■ DATASET EXTRACT:
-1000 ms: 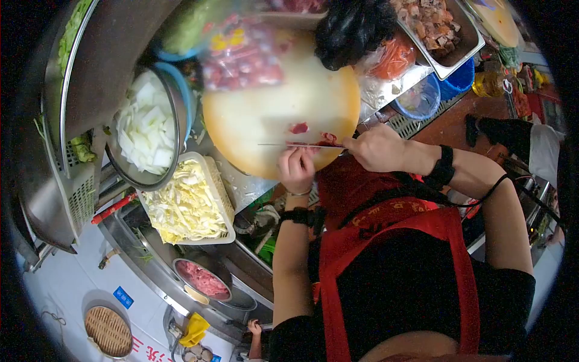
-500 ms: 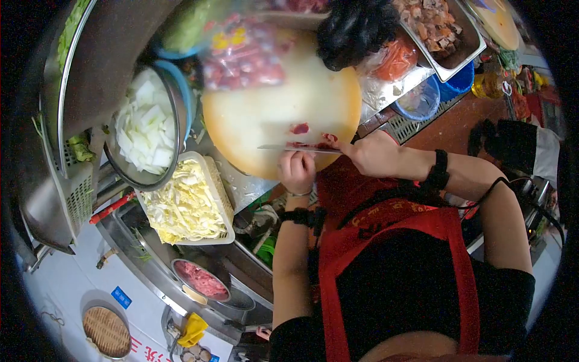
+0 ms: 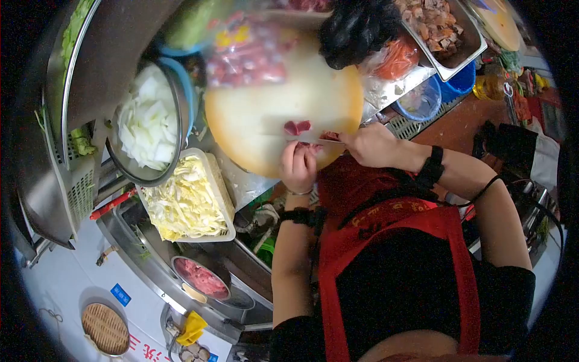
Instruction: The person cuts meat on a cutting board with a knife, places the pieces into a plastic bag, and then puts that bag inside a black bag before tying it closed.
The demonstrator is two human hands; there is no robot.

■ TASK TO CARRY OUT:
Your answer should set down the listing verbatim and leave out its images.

■ RESULT FOR THIS TASK:
-1000 ms: 
-500 ms: 
+0 ms: 
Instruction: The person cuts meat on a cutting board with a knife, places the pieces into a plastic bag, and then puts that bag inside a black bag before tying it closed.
The demonstrator is two human hands; there is no robot.

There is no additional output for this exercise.